▸ PROMPT
Report each line of the data below in which "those" appears.

================================

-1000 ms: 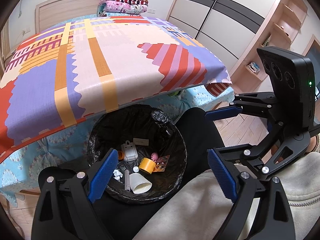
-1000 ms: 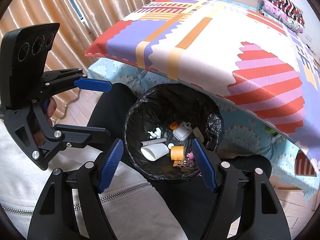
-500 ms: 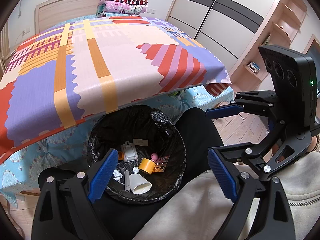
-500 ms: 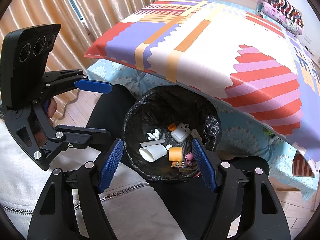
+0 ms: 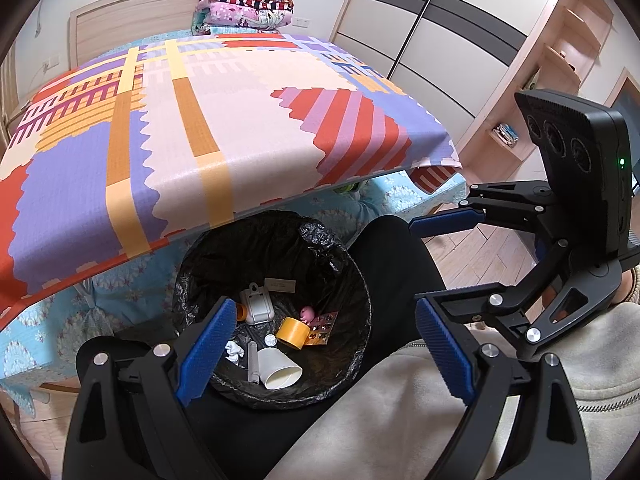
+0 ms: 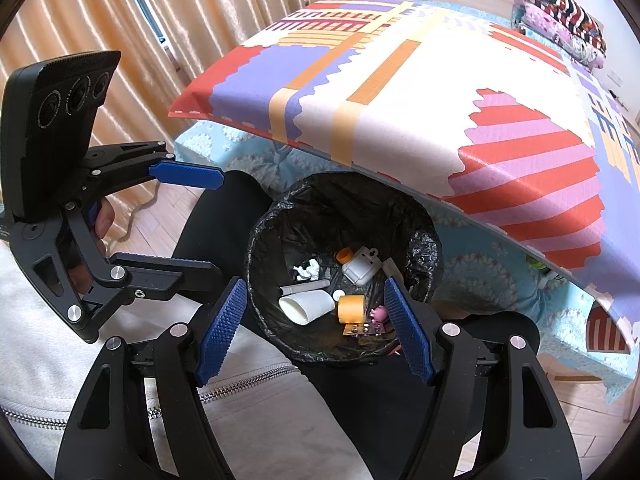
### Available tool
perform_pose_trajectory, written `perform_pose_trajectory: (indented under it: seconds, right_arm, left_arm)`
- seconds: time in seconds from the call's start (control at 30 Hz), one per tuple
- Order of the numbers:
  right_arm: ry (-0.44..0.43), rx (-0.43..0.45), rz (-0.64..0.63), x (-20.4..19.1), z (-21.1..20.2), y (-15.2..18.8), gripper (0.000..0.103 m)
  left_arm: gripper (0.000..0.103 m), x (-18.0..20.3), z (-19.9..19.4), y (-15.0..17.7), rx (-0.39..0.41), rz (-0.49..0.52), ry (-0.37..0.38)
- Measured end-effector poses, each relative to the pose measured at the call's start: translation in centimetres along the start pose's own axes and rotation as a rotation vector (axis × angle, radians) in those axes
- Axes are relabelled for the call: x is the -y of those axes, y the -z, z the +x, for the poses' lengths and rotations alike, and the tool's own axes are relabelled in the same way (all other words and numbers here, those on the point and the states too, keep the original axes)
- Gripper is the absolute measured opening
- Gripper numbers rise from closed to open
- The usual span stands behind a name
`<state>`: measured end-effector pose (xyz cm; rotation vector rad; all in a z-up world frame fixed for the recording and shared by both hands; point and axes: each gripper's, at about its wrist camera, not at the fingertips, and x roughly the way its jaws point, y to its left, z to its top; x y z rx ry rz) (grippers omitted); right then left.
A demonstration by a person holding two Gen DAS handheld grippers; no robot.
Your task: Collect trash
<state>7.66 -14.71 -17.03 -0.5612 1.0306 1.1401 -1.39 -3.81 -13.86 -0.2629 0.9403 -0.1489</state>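
Observation:
A round bin lined with a black bag [image 5: 352, 276] [image 6: 424, 236] stands on the floor between a seated person's legs, at the bed's edge. Inside lie a white paper cup [image 5: 280, 368] [image 6: 306, 306], a yellow tape roll [image 5: 294, 334] [image 6: 351, 309], a white plastic bottle [image 5: 258, 304] [image 6: 360, 266], a crumpled tissue [image 6: 307, 269], a small pink toy [image 6: 378, 314] and a blister card [image 5: 322, 326]. My left gripper [image 5: 324, 354] hangs open above the bin, nothing between its blue pads. My right gripper [image 6: 316, 330] is likewise open and empty over the bin. Each gripper shows in the other's view.
A bed with a colourful patterned mat [image 5: 224, 128] overhangs the bin's far side. Folded blankets [image 5: 244, 4] lie at its head. Wardrobe doors [image 5: 432, 40] and shelves [image 5: 560, 48] stand to the right, curtains [image 6: 120, 40] to the left. The person's pale jacket [image 5: 400, 420] fills the foreground.

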Motion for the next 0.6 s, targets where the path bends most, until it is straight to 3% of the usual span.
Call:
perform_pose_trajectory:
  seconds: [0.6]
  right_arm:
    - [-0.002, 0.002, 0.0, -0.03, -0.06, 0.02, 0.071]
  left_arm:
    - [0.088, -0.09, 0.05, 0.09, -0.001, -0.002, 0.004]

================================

▸ SOLUTION BELOW
- Measured end-effector poses, each relative to the pose measured at the call's start: translation in centimetres along the start pose's own axes and rotation as a rotation vector (axis × angle, radians) in those axes
- Axes are relabelled for the call: x is the -y of those axes, y the -z, z the +x, for the poses' lengths and rotations alike, and the tool's own axes are relabelled in the same way (all other words and numbers here, those on the point and the states too, keep the original axes)

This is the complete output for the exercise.